• **What you will do**:
Among the entries below, only the lines starting at the one with "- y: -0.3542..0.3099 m" and ending at the one with "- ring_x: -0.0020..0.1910", both included, are to be printed exactly.

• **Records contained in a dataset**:
==================================================

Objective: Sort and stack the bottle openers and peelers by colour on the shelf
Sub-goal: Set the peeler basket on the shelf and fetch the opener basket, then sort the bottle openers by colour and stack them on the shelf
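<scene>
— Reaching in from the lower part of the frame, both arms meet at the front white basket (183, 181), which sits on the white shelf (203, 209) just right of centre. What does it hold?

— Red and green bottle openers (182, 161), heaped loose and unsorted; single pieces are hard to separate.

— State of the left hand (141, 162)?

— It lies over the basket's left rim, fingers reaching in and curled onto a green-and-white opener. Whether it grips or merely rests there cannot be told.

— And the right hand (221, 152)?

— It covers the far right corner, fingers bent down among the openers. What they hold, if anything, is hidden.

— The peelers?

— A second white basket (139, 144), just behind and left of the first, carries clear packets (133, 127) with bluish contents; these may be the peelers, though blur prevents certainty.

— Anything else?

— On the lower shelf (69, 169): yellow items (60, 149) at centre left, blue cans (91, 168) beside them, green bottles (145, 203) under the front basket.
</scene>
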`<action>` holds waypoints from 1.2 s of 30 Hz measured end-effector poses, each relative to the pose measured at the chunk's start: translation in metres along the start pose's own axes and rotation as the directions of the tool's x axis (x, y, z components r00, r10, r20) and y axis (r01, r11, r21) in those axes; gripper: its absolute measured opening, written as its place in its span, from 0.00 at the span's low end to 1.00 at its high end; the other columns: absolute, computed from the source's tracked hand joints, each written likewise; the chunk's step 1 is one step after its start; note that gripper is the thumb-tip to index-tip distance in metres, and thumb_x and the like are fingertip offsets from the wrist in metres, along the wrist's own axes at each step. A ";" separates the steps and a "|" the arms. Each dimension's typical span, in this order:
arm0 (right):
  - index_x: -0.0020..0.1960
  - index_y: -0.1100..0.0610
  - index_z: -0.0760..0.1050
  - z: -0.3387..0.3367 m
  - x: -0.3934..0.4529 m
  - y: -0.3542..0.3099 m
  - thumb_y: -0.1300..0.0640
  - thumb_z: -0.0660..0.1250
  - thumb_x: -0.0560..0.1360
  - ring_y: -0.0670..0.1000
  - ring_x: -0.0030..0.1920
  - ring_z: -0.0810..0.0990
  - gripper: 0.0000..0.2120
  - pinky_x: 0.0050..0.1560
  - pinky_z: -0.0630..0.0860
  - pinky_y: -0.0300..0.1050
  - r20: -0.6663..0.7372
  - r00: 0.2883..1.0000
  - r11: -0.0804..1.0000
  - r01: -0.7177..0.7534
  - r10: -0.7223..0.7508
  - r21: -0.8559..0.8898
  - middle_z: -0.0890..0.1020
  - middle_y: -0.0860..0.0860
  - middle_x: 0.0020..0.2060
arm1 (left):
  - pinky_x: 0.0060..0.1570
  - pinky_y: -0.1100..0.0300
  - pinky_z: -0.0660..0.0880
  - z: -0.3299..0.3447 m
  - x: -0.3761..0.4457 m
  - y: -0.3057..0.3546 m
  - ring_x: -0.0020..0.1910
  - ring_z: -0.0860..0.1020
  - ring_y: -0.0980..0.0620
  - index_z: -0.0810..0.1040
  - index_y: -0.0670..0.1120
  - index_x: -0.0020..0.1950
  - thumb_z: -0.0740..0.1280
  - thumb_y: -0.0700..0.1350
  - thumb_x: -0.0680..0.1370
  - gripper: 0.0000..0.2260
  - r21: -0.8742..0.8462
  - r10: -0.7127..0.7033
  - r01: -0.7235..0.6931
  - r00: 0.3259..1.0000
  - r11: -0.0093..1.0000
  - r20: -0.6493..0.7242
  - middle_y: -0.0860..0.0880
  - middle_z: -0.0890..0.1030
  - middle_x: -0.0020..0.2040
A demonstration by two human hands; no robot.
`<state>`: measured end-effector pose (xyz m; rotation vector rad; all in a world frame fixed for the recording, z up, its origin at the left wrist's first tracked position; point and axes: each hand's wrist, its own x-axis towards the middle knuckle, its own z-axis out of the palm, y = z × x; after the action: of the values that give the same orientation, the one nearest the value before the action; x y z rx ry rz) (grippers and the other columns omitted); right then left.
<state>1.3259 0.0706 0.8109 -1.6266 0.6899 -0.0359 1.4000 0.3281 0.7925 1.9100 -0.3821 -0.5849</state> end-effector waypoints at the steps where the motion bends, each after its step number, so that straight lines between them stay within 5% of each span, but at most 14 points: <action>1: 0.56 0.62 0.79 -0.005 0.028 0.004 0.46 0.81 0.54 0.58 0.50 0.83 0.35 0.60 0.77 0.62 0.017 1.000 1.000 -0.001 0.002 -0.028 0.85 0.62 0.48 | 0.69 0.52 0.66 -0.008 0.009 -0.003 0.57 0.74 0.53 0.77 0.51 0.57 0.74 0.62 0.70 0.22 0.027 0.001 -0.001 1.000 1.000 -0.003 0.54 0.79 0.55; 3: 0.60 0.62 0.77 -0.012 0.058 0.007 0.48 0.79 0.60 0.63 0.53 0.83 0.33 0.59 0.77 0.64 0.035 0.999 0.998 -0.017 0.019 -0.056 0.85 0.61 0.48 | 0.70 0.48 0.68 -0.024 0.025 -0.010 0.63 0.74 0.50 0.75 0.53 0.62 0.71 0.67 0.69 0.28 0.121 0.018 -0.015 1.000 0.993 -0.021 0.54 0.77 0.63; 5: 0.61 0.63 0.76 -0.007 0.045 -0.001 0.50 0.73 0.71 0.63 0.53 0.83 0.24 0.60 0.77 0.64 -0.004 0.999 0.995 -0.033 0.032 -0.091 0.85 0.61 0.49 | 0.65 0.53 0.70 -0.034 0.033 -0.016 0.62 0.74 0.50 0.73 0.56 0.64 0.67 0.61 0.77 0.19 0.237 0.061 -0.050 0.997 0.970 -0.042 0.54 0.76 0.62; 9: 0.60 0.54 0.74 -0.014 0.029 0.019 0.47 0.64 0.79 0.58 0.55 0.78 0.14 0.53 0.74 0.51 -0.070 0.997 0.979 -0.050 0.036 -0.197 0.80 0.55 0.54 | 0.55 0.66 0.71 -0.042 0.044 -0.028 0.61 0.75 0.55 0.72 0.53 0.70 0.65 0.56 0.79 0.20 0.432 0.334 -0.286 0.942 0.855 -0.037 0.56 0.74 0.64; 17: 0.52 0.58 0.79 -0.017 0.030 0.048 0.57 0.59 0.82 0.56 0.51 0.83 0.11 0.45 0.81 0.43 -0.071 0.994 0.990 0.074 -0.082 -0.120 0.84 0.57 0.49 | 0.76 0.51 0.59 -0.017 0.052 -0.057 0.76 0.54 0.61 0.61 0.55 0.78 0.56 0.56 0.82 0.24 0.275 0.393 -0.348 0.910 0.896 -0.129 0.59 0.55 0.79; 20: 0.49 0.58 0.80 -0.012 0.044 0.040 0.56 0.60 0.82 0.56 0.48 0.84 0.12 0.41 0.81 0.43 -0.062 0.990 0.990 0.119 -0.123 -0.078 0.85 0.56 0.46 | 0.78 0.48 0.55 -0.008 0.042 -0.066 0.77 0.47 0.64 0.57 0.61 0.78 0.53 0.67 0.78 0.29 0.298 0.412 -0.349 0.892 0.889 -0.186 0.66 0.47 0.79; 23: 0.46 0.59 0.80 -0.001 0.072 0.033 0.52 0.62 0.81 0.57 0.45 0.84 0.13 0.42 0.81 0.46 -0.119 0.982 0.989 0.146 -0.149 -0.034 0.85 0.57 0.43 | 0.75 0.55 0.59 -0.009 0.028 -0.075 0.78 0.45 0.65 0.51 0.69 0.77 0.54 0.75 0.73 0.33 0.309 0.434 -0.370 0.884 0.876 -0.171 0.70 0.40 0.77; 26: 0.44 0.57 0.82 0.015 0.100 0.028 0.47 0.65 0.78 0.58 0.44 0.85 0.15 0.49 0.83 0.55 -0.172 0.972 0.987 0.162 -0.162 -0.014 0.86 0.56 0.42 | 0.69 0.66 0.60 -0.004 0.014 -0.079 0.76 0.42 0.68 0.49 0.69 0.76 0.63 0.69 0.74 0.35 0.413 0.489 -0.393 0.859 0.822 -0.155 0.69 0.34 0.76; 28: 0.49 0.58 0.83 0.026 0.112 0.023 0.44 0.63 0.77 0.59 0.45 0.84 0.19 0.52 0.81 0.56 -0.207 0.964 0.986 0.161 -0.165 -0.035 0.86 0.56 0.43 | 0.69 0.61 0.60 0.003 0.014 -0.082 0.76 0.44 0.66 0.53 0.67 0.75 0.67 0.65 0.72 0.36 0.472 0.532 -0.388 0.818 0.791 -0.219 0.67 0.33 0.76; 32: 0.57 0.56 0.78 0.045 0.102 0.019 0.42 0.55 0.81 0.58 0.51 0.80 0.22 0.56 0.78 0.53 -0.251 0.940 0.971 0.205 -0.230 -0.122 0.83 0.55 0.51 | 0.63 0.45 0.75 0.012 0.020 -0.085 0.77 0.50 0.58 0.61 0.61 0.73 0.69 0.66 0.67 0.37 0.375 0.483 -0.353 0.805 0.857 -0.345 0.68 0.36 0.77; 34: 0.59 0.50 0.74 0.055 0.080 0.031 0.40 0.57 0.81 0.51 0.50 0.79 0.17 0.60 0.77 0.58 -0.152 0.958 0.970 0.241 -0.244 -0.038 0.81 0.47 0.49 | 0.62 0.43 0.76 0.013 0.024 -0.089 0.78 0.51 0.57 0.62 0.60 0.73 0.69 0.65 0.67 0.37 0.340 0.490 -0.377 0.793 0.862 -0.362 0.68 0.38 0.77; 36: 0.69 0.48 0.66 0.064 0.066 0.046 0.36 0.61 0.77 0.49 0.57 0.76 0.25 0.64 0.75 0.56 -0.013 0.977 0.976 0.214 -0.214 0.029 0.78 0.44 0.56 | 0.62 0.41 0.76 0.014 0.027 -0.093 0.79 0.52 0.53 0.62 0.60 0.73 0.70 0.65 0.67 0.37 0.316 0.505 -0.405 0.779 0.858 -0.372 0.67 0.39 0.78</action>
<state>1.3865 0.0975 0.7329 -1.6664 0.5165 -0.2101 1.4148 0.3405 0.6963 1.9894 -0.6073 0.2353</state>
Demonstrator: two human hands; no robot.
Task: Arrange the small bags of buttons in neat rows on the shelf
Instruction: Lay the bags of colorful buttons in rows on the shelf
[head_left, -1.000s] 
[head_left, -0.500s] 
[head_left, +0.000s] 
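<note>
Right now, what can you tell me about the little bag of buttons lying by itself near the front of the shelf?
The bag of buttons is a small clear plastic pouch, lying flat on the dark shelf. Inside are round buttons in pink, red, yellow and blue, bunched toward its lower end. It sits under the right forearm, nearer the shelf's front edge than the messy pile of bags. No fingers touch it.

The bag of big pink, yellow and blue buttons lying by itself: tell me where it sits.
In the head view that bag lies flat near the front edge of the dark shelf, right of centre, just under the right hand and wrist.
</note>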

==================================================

• **Reply**:
  - y: -0.3542..0.3099 m
  - thumb_y: -0.1300..0.0640
  - thumb_z: -0.0660..0.1250
  - thumb_x: -0.0560..0.1360
  - ring_y: -0.0670..0.1000
  - ring_x: -0.0030..0.1920
  - ring_z: -0.0810..0.0990
  - gripper: 0.0000..0.2120
  - pinky_x: 0.0050..0.1560
  - pinky_z: -0.0630..0.0860
  - pinky_y: -0.0300..0.1050
  - r20: -0.6663..0.7372
  - r00: 0.2883..1.0000
  - r11: -0.0804..1.0000
  - r01: -0.7177..0.7534
  - r10: -0.7223..0.7508
  - r21: -0.8559..0.8898
  - middle_z: -0.0890..0.1020
  - middle_y: -0.0860..0.0860
  - middle_x: 0.0020..0.2060
arm1 (left):
  - pinky_x: 0.0060..0.1570
  - pinky_y: -0.1100..0.0300
  - pinky_z: -0.0660..0.0880
  - z: -0.3299..0.3447 m
  - x: -0.3761..0.4457 m
  - y: -0.3057..0.3546 m
  - ring_x: -0.0020..0.1910

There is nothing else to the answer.